▶ **EXERCISE DETAILS**
Each line that contains "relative" needs to be copied from the listing.

▶ **DATA FOR PROCESSING**
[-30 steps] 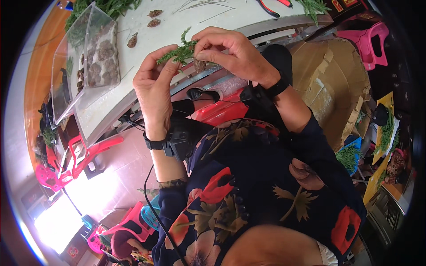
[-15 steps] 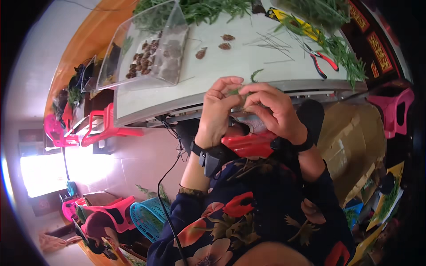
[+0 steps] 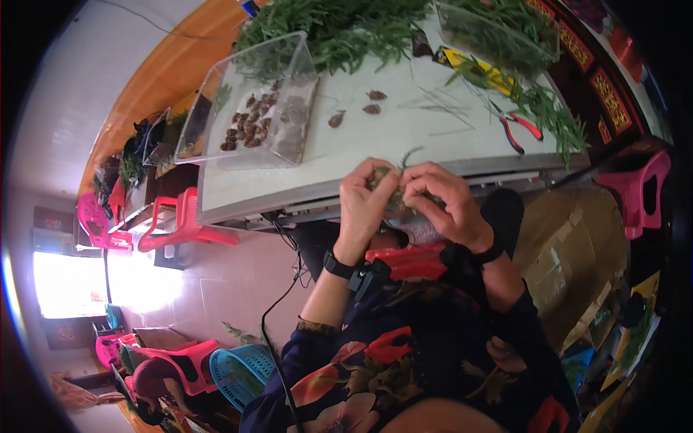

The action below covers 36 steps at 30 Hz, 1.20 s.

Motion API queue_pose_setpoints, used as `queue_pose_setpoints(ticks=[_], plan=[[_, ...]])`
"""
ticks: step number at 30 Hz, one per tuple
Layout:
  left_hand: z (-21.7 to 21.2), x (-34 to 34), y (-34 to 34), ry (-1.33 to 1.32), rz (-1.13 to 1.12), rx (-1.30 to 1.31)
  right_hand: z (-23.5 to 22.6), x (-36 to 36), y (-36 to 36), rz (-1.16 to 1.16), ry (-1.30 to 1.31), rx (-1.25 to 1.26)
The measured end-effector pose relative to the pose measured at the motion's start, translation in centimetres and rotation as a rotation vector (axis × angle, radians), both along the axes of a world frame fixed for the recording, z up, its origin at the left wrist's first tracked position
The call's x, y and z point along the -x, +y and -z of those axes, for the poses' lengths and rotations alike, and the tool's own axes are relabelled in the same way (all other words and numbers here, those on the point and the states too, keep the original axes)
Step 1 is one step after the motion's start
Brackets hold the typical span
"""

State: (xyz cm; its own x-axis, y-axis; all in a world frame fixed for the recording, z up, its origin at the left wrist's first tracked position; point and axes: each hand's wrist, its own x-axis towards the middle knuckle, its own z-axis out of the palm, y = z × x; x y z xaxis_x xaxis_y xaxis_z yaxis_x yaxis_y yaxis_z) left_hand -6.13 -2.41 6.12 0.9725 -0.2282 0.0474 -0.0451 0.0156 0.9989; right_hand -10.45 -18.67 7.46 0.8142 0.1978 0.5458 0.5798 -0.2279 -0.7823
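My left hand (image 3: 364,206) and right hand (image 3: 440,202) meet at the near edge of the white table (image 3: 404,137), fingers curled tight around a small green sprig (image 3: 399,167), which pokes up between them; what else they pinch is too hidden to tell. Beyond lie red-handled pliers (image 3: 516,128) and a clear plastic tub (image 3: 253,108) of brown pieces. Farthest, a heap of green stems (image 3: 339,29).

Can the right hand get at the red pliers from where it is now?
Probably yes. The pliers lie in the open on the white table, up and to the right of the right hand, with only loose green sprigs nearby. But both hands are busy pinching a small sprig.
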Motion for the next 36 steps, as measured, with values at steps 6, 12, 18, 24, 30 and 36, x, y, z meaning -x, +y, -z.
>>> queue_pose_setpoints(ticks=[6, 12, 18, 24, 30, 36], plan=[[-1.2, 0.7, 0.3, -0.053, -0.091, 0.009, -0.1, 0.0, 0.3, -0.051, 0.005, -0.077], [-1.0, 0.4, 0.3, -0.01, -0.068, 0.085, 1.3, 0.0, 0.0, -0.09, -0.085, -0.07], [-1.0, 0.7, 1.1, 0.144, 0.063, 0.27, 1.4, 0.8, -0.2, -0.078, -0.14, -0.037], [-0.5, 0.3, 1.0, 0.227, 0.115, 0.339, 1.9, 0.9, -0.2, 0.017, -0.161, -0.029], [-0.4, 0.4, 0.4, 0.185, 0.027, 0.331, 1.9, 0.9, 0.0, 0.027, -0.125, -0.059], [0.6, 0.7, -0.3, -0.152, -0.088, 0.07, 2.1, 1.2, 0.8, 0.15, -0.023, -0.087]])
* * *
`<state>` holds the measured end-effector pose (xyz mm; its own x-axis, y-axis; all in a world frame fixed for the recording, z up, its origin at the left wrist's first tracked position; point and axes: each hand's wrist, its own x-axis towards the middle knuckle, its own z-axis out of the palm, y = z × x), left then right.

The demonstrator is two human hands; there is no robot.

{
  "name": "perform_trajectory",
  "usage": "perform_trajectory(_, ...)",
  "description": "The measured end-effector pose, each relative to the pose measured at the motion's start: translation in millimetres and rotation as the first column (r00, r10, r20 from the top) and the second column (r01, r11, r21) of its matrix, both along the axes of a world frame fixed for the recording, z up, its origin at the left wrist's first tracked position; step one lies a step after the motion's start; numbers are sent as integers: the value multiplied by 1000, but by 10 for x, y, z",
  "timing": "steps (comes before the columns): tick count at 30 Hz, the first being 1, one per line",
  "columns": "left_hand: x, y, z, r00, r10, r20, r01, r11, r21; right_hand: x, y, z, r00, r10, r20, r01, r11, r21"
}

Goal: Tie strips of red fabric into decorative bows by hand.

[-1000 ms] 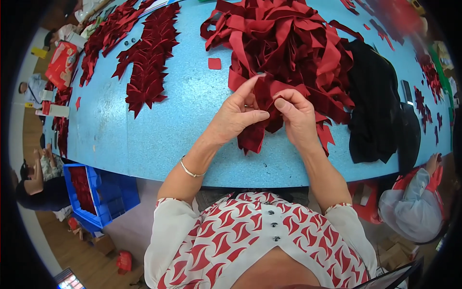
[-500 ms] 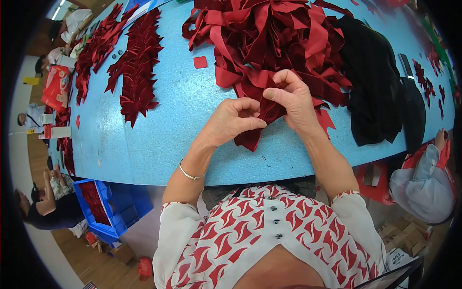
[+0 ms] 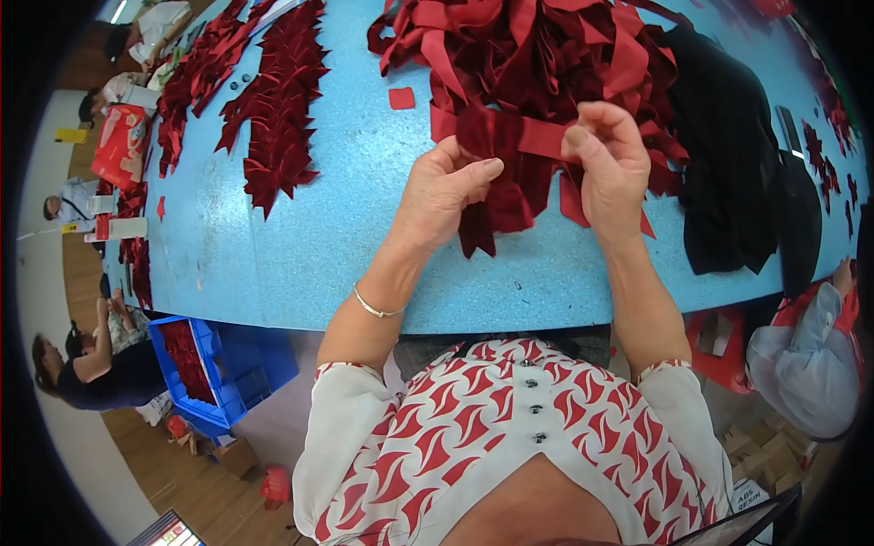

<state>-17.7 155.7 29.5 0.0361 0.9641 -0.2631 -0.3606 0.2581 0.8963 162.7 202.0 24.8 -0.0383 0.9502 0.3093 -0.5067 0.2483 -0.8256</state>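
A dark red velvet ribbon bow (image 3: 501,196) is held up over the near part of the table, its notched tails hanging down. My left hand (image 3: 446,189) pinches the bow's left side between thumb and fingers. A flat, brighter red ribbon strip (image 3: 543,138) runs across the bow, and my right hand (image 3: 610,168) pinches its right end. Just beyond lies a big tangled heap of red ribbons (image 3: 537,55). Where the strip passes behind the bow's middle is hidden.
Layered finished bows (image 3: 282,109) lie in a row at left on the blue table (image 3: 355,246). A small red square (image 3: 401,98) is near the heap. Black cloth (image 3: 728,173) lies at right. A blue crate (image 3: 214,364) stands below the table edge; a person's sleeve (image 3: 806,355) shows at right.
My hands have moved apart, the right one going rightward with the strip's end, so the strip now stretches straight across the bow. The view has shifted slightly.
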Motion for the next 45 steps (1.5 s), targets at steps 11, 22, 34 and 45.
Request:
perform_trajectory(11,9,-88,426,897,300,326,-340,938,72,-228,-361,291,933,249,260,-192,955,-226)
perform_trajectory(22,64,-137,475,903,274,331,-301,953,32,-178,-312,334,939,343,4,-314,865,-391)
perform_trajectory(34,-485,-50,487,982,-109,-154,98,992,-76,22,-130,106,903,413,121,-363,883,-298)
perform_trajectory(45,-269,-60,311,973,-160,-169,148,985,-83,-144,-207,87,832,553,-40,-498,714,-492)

▶ **TASK RESPONSE**
The measured end-effector pose relative to the pose measured at the motion's start, translation in centimetres and rotation as a rotation vector (axis × angle, radians), both along the axes of a world frame fixed for the recording, z up, its origin at the left wrist's first tracked position
  "description": "The measured end-effector pose, each relative to the pose measured at the motion's start: translation in millimetres and rotation as the first column (r00, r10, r20 from the top) and the second column (r01, r11, r21) of its matrix, both along the axes of a world frame fixed for the recording, z up, its origin at the left wrist's first tracked position; step one lies a step after the motion's start; numbers are sent as integers: the value multiplied by 1000, but by 10 for x, y, z",

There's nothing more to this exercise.